Because they offer a strong development record that Ethiopians can see, particularly in rural areas. There are the high-profile “transformational” infrastructure projects like railways and hydropower dams, often built with Chinese assistance. Then there are the incremental gains made in health, education, and smallholder agriculture, frequently in partnership with Western donors and charities. The government has also bolstered urban support with schemes to provide seed capital and training for unemployed youth to start small businesses.

“It’s not promises that are going to be our strength [at the polls], but our successes” says Destaw Tesfaw, a party spokesman. “What we did for the last 23 years and especially the last five years.”
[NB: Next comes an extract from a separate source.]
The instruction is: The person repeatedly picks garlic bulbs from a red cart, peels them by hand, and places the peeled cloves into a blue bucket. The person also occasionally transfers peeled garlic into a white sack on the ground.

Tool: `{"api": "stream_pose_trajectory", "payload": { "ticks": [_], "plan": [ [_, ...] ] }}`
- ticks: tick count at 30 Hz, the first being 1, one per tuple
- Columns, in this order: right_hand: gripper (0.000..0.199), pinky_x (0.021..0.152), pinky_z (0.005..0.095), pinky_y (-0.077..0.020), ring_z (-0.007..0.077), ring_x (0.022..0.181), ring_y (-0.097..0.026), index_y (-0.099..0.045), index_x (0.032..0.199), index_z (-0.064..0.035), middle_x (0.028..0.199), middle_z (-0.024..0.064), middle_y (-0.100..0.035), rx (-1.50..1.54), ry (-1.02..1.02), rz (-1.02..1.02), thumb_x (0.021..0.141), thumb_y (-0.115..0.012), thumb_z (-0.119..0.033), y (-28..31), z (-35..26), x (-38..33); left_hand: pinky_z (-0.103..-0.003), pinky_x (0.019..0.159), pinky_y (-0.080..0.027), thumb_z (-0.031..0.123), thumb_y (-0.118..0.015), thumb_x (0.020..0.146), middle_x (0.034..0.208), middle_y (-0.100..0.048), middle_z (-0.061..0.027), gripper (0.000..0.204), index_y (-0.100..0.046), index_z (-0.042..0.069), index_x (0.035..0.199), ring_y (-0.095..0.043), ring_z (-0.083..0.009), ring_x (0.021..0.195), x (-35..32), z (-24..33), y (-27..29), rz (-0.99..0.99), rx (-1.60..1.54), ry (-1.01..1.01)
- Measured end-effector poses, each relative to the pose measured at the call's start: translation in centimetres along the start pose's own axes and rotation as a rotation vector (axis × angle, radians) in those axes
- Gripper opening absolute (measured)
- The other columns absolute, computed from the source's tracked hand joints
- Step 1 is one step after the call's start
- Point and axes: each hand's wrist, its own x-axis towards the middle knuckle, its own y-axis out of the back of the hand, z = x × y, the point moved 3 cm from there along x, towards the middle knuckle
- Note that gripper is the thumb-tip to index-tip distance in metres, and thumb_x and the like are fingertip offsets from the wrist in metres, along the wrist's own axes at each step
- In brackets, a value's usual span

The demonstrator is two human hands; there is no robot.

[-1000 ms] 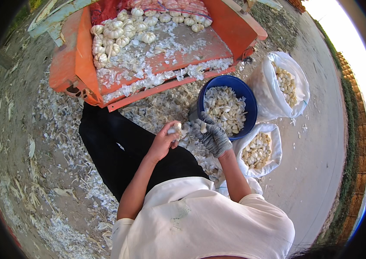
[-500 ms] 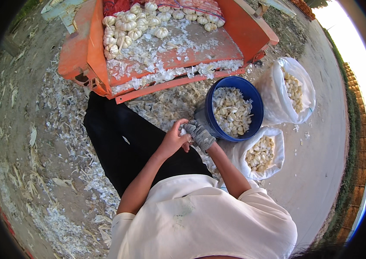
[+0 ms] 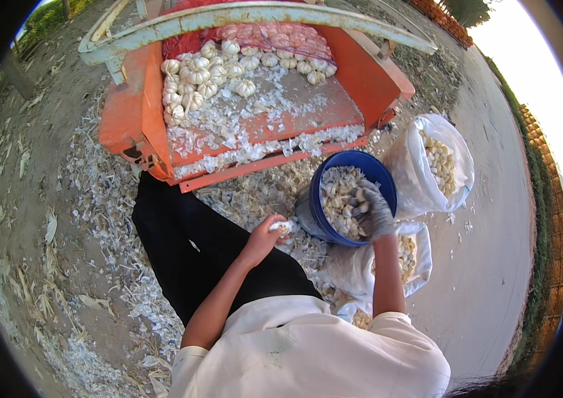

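Note:
My bare left hand point(image 3: 263, 240) is closed around a piece of garlic bulb point(image 3: 284, 227) with white papery skin, just left of the blue bucket point(image 3: 310, 205). Over that bucket is my right hand point(image 3: 373, 209), in a grey glove and a little blurred. Its fingers are apart, just above the loose garlic cloves point(image 3: 338, 199) inside; whether it touches them is hard to see. Whole garlic bulbs point(image 3: 195, 74) lie heaped on an orange metal tray point(image 3: 294, 123) in front of me.
A white sack of cloves point(image 3: 411, 179) stands beyond the bucket to the right. Another white sack point(image 3: 421, 265) is partly behind my right forearm. Red mesh netting point(image 3: 281, 40) covers bulbs at the back. A pale metal bar point(image 3: 261, 12) crosses above the tray. Garlic skins litter the ground point(image 3: 95, 199).
My right hand has left my left hand and moved right, over the bucket. My left hand keeps hold of the garlic. The view has tilted up, showing more of the metal bar.

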Motion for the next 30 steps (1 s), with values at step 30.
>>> {"api": "stream_pose_trajectory", "payload": {
  "ticks": [30],
  "plan": [
    [0.058,0.089,0.0335,-0.0419,0.0273,0.104,-0.053,-0.047,0.12,-0.0048,0.111,0.0166,-0.056,-1.334,0.615,-0.558,0.068,-0.069,-0.02,-28.1,7.6,26.2,-0.027,0.069,-0.048,0.011,-0.043,0.091,0.088,-0.061,-0.0108,0.028,-0.045,0.0,0.117,-0.06,-0.015,0.078,4.4,-1.1,5.5,0.276,-0.323,-0.162]
  ]
}}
However, many Ethiopians are concerned that benefits from debt-funded infrastructure investments are not filtering down to the public or stimulating the exports needed to rebalance the economy. Blackouts, water shortages, rock-bottom wages, and high inflation mean that life for the average Ethiopian remains tough.

Still, the dominant economic narrative is attractive enough to move voters. “Comparatively, things are better, but that does not mean people are satisfied,” says Mr. Abebe.

How do Ethiopia’s many international donors feel about the upcoming election?

Ethiopia’s Western partners – which delivered $3.8 billion of aid in 2013 – are in a familiar quandary about an ally that has engineered social and economic progress, while sometimes treating civil rights as an unaffordable luxury.

The African Union is sending election observers but the European Union is not, noting that Ethiopia has not accepted its previous monitoring reports and that it has called into question the "value" of its work.

Half-hearted criticism from long-term allies is unlikely to concern the ERPDF, whose focus is on building what it calls the ‘Democratic Developmental State.’